At the Home of the Ancients
Today dawned sunny but cold. It was only 50 degrees when we checked out of the motel in Moab, but weather forecasters promised warming into the 70's.Needles Overlook, a Bureau of Land Management viewpoint of the valley, gave us spectacular vistas of the Colorado River valley and the Needles formations of Canyonlands.
"It's out in nowhere. We'll have it all to ourselves," said Andy, as we drove the lonely 22-mile road in.
Needles Overlook, an extensive overlook maintained by the Bureau of Land Management, allows visitors a panoramic view of the Colorado River basin. |
I swallowed hard just looking at them. The fence lined the very edge of the sandstone cliff. In the distance the Needles rose in sharp pinnacles. Cedar Mesa sandstone, these formations were laid down 225 million years ago from a coastal sand dune layer. Eroded over time by water, the loose sand and salt deposits washed away, leaving deep red spires. Nature was a magnificent artist here.

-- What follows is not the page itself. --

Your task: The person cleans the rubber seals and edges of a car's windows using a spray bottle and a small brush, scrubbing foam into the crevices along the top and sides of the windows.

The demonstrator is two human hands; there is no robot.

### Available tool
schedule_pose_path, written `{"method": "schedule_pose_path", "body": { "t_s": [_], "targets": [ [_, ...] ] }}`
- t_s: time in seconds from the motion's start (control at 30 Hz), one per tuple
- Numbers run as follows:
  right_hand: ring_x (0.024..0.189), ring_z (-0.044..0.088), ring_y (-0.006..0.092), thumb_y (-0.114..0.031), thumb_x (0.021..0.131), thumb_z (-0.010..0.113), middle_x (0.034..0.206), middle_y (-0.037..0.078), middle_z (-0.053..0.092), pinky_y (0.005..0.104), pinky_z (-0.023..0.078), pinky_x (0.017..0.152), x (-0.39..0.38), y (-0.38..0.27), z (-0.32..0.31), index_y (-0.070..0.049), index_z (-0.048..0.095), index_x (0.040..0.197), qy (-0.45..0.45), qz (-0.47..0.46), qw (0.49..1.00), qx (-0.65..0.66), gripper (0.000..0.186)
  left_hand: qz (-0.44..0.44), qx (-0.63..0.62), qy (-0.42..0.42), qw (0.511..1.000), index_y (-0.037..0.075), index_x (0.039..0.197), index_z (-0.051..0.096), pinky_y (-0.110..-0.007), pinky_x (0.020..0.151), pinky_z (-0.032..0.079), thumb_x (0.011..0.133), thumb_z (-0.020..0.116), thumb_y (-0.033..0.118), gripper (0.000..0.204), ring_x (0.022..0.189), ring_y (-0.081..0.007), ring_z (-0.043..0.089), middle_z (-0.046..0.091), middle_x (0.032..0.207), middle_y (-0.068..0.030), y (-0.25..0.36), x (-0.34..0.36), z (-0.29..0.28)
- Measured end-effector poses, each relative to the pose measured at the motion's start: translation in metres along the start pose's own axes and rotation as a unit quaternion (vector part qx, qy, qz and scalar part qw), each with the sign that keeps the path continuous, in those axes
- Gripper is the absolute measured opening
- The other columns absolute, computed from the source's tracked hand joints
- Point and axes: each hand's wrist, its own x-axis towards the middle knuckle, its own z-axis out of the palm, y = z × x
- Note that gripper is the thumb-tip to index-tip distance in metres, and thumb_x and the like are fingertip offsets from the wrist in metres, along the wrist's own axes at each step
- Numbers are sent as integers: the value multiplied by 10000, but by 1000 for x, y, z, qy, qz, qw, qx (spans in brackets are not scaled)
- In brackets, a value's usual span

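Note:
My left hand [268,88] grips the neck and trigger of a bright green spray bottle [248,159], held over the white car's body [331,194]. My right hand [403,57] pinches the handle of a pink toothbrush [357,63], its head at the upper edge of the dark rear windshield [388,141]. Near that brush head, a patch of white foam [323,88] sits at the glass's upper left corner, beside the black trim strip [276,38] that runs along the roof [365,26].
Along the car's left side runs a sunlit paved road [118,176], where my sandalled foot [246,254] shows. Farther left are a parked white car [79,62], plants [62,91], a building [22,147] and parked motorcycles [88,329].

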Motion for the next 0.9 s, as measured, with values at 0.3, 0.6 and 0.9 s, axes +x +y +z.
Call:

Posing at Colorado Viewpoint of Needles Overlook is chilly on the first full day of fall. |
Six Shooter Viewpoint at Needles Overlook shows the Needles section of Canyonlands. |
"That's it!" said Andy, turning around before we crossed the wash.
"We could walk," I offered. "The petroglyphs are about a half mile on the other side of the wash."
"Not way out here with everything still in the car," he replied.
Only a wire fence blocks views of the needle rock formations at Six Shooter Viewpoint. |
We headed back on Route 191 to Sand Island. There an extensive rock art panel contains images from 800 to 2500 years ago. Among the San Juan figures carved into the surface of the sandstone or dessert varnish are multiple images of big horn sheep and of Kokopelli, the hump-backed flute player. The literature said he might have been an ancient "salesman" or trader who traveled from Mexico to Canada and carried trade items to and from each culture he encountered. Andy and I had never read that before. We walked a limited portion of the trail along the canyon wall. It was overgrown, rocky and prime rattlesnake territory.
At Sand Island the sandstone wall of petroglyphs dates from 800 to 2500 years old. |
Hovenweep is Paiute for "deserted valley." The Hovenweep National Monument is actually a collection of five prehistoric ancestral Pueblo canyon head villages, constructed about 800 years ago between 1230 and 1270 A.D. The whole area is an ancient village site on a portion of the Great Sage Plain known as Cajon Mesa. Square Tower Unit, which we walked, is the largest section. The primitive road to Cajon, the lowest section in elevation about nine miles southwest, was rutted and not suitable for a Ford Focus. We even tried to drive it. Ranger Todd told us not to even try getting to outlying units called Holly, Horseshoe, Hackberry and Cutthroat Castle due to last night's rain.
Hovenweep preserves the ancient community of ancestral Puebloans who lived along Little Ruin Canyon. |
Prolonged drought; overuse of natural resources, like depletion of soil for growing corn, beans and squash, and removal of trees; as well as possible internal strife may have driven these ancient people from the region. They settled in what are now the pueblos of the Rio Grande valley in New Mexico and the Hopi mesas of Arizona.
Archaeology indicates these pueblo dwellers used check dams for irrigation of their small fields, solar calendars and astronomy to calculate growing seasons, and pottery, jewelry and clothing to improve their lives.
A rock arch connects the two sides of the canyon, uniting the families of the ancient village. |
All in ruins, the skilled craftsmanship of Hovenweep Castle, Square Tower and Tower Point hold mysteries about the past that will probably never be solved. |
Beautifully maintained and delightful to walk, the Little Ruin Trail gave us a feel for life in ancient Hovenweep.
Back at the Visitor Center, Ranger Todd chatted with us about oil production in the area and the arguments on both sides over fracking.
"I understand why Blanding developed where it did," said Andy, as we drove back to town for the night. Just like the ancients who chose the head of a canyon for the village site, Blanding is set at the base of a group of mountain peaks. "Look, Blanding has a secure water source from those mountains, that island in the sky," he added.
The residents of Blanding must have learned from the Puebloans.